Acts 14:19-20“19 But Jews came from Antioch and Iconium, and having persuaded the crowds, they stoned Paul and dragged him out of the city, supposing that he was dead. 20 But when the disciples gathered about him, he rose up and entered the city, and on the next day he went on with Barnabas to Derbe.” Paul has been going from city to city proclaiming the word of Jesus Christ. He has been teaching and preaching in the synagogues but as usual the Pharisees didn’t take to kindly to being shown the error of their ways, so they decided to turn the crowd and attempt to commit murder. Can you imagine yourself in Paul’s shoes? Poor guy has been beaten, stoned, ship wrecked, tortured, imprisoned, and all the while probably had more aches and pains and illnesses then we could ever imagine. Even with all this he carried on, pushed through, and not only continued to preach the word of Jesus Christ, but returned to cities in which recently tried to kill him. The ability to stand up to your enemies in the face of tremendous dangers, and yet to have that kind of faith to overcome fear with glorious courage is the embodiment of a true hero.

Acts 14:22“strengthening the souls of the disciples, encouraging them to continue in the faith, and saying that through many tribulations we must enter the kingdom of God.” There is always a price to be paid and sometimes that price is higher then others. Look at all your favorite super heroes and see what they’ve had to give up to go out into the public and save lives, stop crime, and sometimes save the very world itself. It takes a special kind of person to run towards danger, and we see this in our emergency services personnel and in our military every day. How passionate are you about the Lord? How passionate are you about your eternal salvation?

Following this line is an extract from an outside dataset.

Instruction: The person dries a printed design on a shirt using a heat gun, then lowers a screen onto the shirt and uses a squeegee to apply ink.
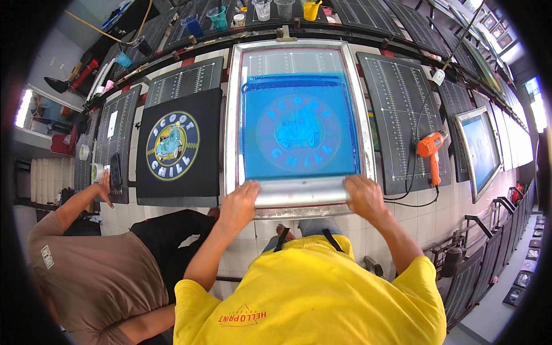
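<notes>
My left hand (pixel 241 201) and my right hand (pixel 364 195) are closed around the two ends of a wide silver squeegee (pixel 302 191). It lies across the near end of a metal-framed printing screen (pixel 234 103), slightly blurred. Blue ink covers much of the mesh (pixel 256 129), thicker along the far and side edges. A round scooter design shows through the mesh. To the left, a black fabric piece (pixel 204 132) printed with a coloured round scooter design lies on a board. What lies beneath the screen is mostly hidden.
An orange heat gun (pixel 430 150) with a cable sits on the board at right. Another framed screen (pixel 478 152) leans beyond it. Cups of ink (pixel 311 10) line the far rail. At left, a co-worker in a brown shirt (pixel 103 276) reaches over a board near a phone (pixel 115 171).
</notes>
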Action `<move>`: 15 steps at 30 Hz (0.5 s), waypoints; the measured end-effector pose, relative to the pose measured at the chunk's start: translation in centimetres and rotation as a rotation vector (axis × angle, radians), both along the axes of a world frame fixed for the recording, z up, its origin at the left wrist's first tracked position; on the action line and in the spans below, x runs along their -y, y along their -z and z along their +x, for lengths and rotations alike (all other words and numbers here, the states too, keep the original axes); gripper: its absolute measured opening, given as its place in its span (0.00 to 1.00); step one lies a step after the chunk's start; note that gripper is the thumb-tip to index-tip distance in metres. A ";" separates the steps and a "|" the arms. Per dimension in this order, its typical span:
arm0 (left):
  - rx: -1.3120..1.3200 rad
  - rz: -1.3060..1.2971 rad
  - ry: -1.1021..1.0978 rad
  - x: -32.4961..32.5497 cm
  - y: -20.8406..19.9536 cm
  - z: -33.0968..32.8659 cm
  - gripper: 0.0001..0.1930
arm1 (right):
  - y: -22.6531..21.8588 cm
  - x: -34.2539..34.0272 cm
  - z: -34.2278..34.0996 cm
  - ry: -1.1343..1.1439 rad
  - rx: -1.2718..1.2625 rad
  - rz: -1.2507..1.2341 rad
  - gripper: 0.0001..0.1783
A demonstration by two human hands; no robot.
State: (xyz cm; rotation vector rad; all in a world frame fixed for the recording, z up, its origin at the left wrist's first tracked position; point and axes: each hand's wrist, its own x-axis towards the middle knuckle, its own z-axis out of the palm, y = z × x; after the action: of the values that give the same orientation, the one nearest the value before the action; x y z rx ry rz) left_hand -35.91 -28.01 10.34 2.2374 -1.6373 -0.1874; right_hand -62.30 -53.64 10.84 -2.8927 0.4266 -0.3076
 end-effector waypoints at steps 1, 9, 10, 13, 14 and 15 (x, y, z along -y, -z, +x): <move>-0.011 -0.015 -0.002 -1.2 0.3 -1.4 0.16 | -0.2 -1.2 -1.1 -0.001 -0.004 0.016 0.13; 0.046 -0.114 0.036 -3.2 3.0 -3.2 0.16 | 1.9 -3.9 -2.9 0.023 -0.008 -0.054 0.13; 0.055 -0.124 0.046 -2.6 3.3 -2.5 0.16 | 2.3 -3.3 -2.4 0.028 -0.013 -0.046 0.13; 0.014 -0.084 0.023 -0.9 2.6 -1.0 0.20 | 1.9 -1.3 -0.9 0.033 -0.063 -0.034 0.12; -0.015 -0.050 0.008 -0.8 2.4 -0.8 0.22 | 1.8 -1.0 -0.5 0.036 -0.089 -0.021 0.12; -0.009 -0.046 0.004 -0.7 2.3 -0.7 0.22 | 1.5 -0.8 -0.4 0.033 -0.044 -0.019 0.11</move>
State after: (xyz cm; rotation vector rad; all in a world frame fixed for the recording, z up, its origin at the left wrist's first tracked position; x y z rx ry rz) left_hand -36.65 -27.32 8.00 2.1962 -1.6251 -0.1599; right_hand -62.73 -52.80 9.32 -2.9180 0.4816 -0.2546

It’s so easy to say you know the Lord, and say you’re saved, and that you know you’re going to Heaven, but to not share the excitement is simply a travesty. A man bought and paid our salvation with His own blood and here we sit idly by as sin plagues our friends and families. We allow evil to rise up all around us and we do nothing.

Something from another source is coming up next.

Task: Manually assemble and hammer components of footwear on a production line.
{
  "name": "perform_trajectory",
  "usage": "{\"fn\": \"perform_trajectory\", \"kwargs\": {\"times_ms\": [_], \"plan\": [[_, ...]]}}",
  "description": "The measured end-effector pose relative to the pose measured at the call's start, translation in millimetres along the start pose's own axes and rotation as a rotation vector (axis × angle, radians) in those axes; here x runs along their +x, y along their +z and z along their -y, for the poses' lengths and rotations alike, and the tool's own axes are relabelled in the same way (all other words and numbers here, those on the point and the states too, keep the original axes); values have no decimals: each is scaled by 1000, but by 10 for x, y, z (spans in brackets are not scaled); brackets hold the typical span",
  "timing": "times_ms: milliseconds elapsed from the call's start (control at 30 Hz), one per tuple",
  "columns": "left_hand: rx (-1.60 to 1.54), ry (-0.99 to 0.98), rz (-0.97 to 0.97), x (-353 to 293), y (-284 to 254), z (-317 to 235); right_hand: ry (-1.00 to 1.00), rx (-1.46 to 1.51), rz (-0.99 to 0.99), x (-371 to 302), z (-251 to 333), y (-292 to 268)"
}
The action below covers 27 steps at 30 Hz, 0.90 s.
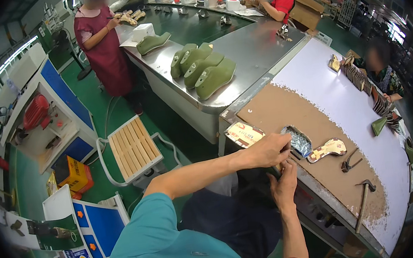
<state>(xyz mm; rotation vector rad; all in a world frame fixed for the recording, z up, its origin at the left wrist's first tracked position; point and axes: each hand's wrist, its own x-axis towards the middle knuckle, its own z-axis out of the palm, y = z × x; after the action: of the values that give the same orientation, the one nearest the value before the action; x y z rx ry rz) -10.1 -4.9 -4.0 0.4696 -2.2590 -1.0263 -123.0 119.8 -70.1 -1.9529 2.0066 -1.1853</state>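
Your teal short-sleeved shirt (pixel 162 233) fills the lower part of the view, nearest the camera. Beyond it, your bare left hand (pixel 273 150) and bare right hand (pixel 284 186) meet at the near edge of a brown-and-white-topped counter (pixel 283 104). The left fingers are bent close together; the right fingers curl up toward them, thumb apart. Whether the 2 hands pinch anything small between them is hidden, so I cannot tell.

Just beyond your left fingers sits a dark, rounded shallow tray (pixel 303 133) of shiny little pieces, too small to identify. Beside it lies a cream, yellow and brown sole-shaped piece (pixel 327 149). Farther right are dark metal pincers (pixel 350 162) and a wooden-handled hammer (pixel 363 206), its handle pointing toward the counter's near edge.

A knuckle catching the tray could tip it and scatter its contents. Your right forearm, sweeping along the edge, might knock the hammer down. Anything small in your fingers could drop, since your right hand appears to be off the counter.
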Motion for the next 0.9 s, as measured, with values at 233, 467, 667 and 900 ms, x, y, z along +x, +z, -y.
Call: {"fn": "perform_trajectory", "kwargs": {"times_ms": [233, 467, 667, 900], "plan": [[63, 146, -118, -165, 90, 102, 86, 120, 43, -88, -6, -203], [-34, -21, -143, -72, 53, 79, 294, -522, -310, -483, -1107, -1570], [298, 161, -4, 2, 137, 142, 651, -1073, -217, -1278, -2073, -2449], [313, -17, 159, -54, 108, 64, 664, -895, 36, -1389, -2222, -2678]]}}
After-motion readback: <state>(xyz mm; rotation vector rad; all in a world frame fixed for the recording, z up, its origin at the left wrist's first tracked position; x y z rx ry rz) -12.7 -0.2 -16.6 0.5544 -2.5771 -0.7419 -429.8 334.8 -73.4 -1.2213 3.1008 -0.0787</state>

When I was hearing the scripture here in Acts 14 I couldn’t help but imagine the image of Superman. The S on his chest meaning hope, and that Superman stands for Truth, Justice and The American Way. If Paul were to have a suit his would undoubtedly hold the cross. The cross is true light, the true symbol of hope. The cross that encompasses the trinity, the heart, and the blood spilt to earth so we might be free. What are you willing to do for your freedom? What would you be willing to give so you might embrace your destiny to walk with Christ in Heaven? Would you Risk your life for what you believed in? As a spiritual leader, persecution, revile, and hatred will come to you from every direction.

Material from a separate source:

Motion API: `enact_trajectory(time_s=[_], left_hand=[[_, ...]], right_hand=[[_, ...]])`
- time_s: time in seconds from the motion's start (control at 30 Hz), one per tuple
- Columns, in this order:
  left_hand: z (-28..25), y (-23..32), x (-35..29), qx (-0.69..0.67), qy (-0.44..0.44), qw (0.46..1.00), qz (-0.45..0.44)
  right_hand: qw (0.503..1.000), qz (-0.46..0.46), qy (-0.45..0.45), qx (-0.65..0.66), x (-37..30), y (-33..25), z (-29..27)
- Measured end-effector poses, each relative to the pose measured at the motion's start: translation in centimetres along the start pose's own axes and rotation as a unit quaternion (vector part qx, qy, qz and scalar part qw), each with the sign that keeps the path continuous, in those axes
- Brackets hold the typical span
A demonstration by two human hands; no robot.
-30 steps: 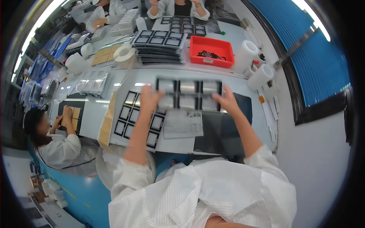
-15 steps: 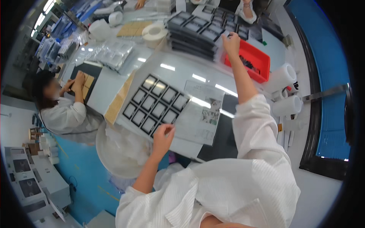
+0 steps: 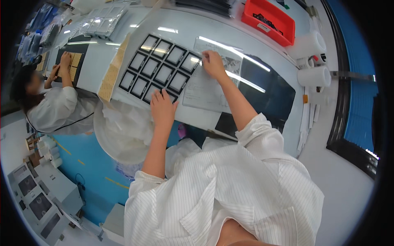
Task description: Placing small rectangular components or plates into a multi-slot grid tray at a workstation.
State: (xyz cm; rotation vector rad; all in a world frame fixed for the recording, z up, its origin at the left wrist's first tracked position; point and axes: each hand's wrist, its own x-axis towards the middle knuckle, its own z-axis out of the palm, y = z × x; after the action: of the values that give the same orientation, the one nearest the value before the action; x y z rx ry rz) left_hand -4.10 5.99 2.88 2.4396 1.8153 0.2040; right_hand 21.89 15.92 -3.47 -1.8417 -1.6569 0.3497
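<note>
A grid of black square frames with pale centres (image 3: 163, 74) lies flat on the glossy white table. My left hand (image 3: 163, 108) is at its near edge, fingers stretched out and slightly apart over the lowest frames, holding nothing. At the right edge of the grid my right hand (image 3: 213, 65) is closed, its fingers curled together in a pinch; what is between them, if anything, is hidden. Under my right hand and forearm lies a clear sheet (image 3: 205, 92) with printing, partly covering a dark mat (image 3: 269, 90).
A red bin (image 3: 269, 20) holding small black parts stands at the far right, near white rolls (image 3: 314, 77). A large white tub (image 3: 121, 135) of pale sheeting stands below the table's near edge. At left a co-worker (image 3: 53, 102) handles tan pieces; clear-wrapped trays (image 3: 104, 20) lie behind.
My right hand has come back from beside the red bin to the right edge of the grid. My left hand's fingers have uncurled over the frames. The view has tilted down.
</note>
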Motion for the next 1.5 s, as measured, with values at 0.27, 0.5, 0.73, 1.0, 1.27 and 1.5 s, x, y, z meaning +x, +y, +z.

As a Christian it’s up to you to wear that cross proudly and visibly for the world to see. Do not hide behind the cross, and do not show offence to it. The cross is liberation, not enslavement. Do not hide behind fear. A hero will step into the light to shine brightly for all the people to see. I am reminded of an episode of the Flash (Spoilers Ahead)where Barry Allen goes to Oliver Queen the Arrow for advice on being a hero. To be a hero you’d have to be a little crazy to put yourself in harms way all the time for strangers. Knowing any minute you might not go home to your loved ones in the service of others. Knowing you can sacrifice everything you are in this world for a cause you believe for so deeply is a little nuts. I submit to you though, if you love Christ as much as I do, then you’d probably do some pretty crazy things too. I think we should all be crazy in love for Jesus. When we love Christ that much we take the command for the Great Commission seriously. Get out there and be a little crazy for Christ. If Paul would be willing to get stoned and in less then a year return to that very city to preach again, we should be willing to at the very least stand up and proclaim who our true hero is, Jesus Christ.

Barry Allen:“I’m just not sure I’m like you, Oliver. I don’t know if I can be some… vigilante.”

Oliver Queen:“You can be better, because you can inspire people in a way that I never could, watching over your city like a guardian angel… making a difference… saving people… in a flash. Take your own advice: Wear a mask.” (The Flash Pilot Episode)

See, Oliver Queen was doing what he felt his city needed to be saved. Sometimes Oliver’s methods were a little rough around the edges, and weren’t exactly the gold standard for being a hero, but the Flash, could be different. The Flash, much like Paul would stand out as more then the average hero. Even in the midst of tremendous adversity and danger, both would stand on the morals that guided them and would never relent. Both would stand tall and show the world a better way. When we look to our neighbors, our brothers and sisters, do we see anyone in our life that shows that level of integrity? We can’t even make our own right decisions, and yet we call ourselves Christians. We spit on the cross and we turn our backs on it regularly. We deny the cross when it’s convenient to save ourselves from standing apart in the crowd. We are no heroes, we are the villains. We are the mob that turned on Christ just days after greeting the savior with palms and cheers, and love and praises. We are the ones who love the free hand outs, and then when it’s time to listen we turn our backs. When it’s time to hear the truth we would prefer living in our world of free stuff, and never being held accountable for our actions.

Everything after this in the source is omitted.